Start of EXTRACTED INFORMATION
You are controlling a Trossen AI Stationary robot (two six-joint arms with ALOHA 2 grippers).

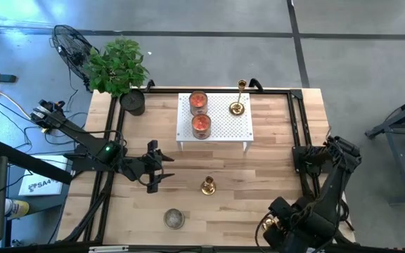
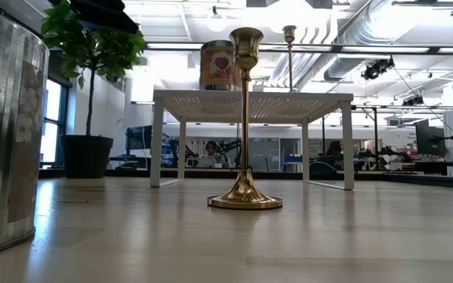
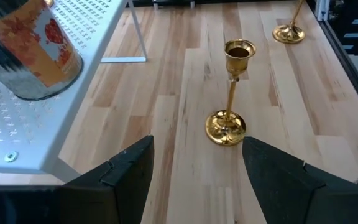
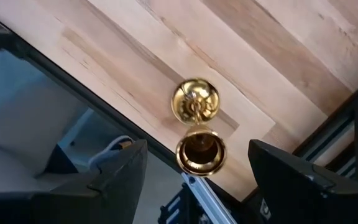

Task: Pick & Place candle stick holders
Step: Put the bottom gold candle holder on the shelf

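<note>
**Desk stock: brass candlesticks and two tools**

Wooden desk (image 1: pixel 259 176) is carrying a white perforated stand (image 1: pixel 238 126). Two candle jars (image 1: pixel 200 114) and one candle stick holder (image 1: pixel 238 105) are standing on the stand. Second candle stick holder (image 1: pixel 207 185) is standing upright mid-desk, apart from the grey tin (image 1: pixel 174 218). Left tool (image 1: pixel 155 169) is hovering beside it, jaws parted and holding nothing. Right tool (image 4: pixel 194 171) is sitting at the desk's near right corner, jaws apart above a third holder (image 4: pixel 195 102), apparently untouched.
</note>
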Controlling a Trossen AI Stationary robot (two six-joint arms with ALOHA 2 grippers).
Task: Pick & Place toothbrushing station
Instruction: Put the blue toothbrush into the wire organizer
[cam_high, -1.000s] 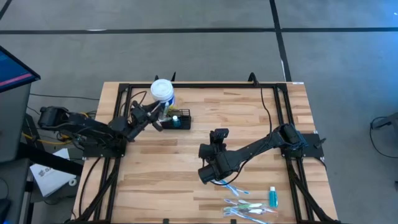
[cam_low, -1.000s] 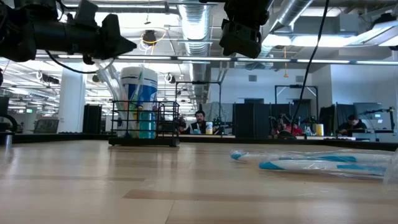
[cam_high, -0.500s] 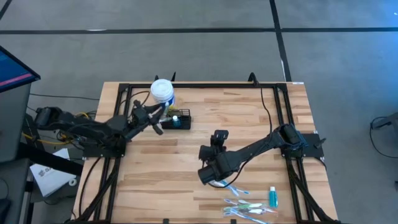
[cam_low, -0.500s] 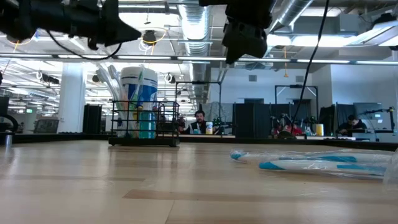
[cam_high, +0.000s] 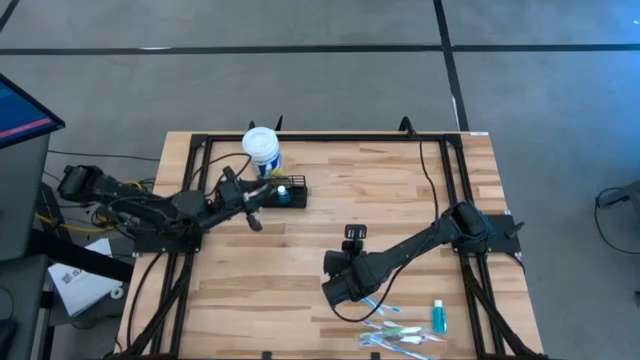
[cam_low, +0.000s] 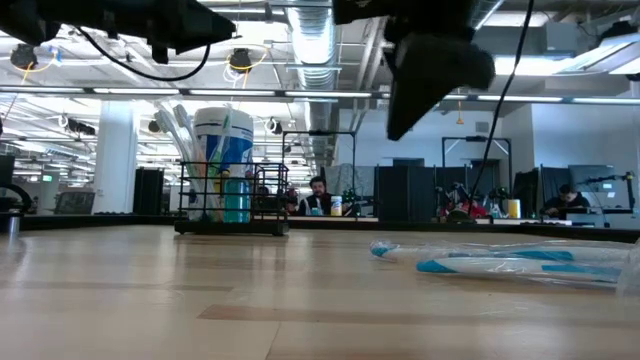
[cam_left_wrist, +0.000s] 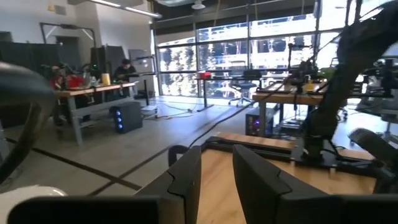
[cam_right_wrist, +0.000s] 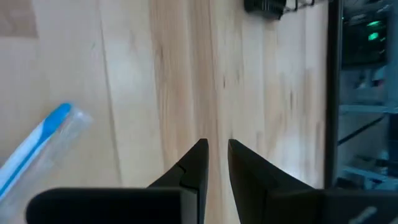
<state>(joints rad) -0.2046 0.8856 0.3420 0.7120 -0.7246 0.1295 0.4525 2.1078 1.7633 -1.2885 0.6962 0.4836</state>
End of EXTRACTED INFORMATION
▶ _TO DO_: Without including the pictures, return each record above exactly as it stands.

▶ _WRITTEN ANSWER_:
You are controlling a Trossen AI Stationary robot (two six-joint arms with ALOHA 2 grippers).


Task: Pick & Place candle stick holders
Step: Put the bottom gold candle holder on the shelf

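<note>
**Desk stock: brass candlesticks and two tools**

Wooden desk (image 1: pixel 259 176) is carrying a white perforated stand (image 1: pixel 238 126). Two candle jars (image 1: pixel 200 114) and one candle stick holder (image 1: pixel 238 105) are standing on the stand. Second candle stick holder (image 1: pixel 207 185) is standing upright mid-desk, apart from the grey tin (image 1: pixel 174 218). Left tool (image 1: pixel 155 169) is hovering beside it, jaws parted and holding nothing. Right tool (image 4: pixel 194 171) is sitting at the desk's near right corner, jaws apart above a third holder (image 4: pixel 195 102), apparently untouched.
</note>
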Controlling a Trossen AI Stationary robot (two six-joint arms with ALOHA 2 grippers).
Task: Pick & Place toothbrushing station
Instruction: Put the blue toothbrush into the wire organizer
[cam_high, -1.000s] 
[cam_low, -1.000s] 
[cam_high, -0.500s] 
[cam_low, -0.500s] 
[cam_high, +0.000s] 
[cam_low, +0.000s] 
[cam_left_wrist, +0.000s] 
[cam_right_wrist, +0.000s] 
<state>(joints rad) -0.2046 0.8856 0.3420 0.7120 -0.7246 0.1295 0.4525 2.1078 1.7633 -1.2885 0.6962 0.4836</state>

This exercise is now finished.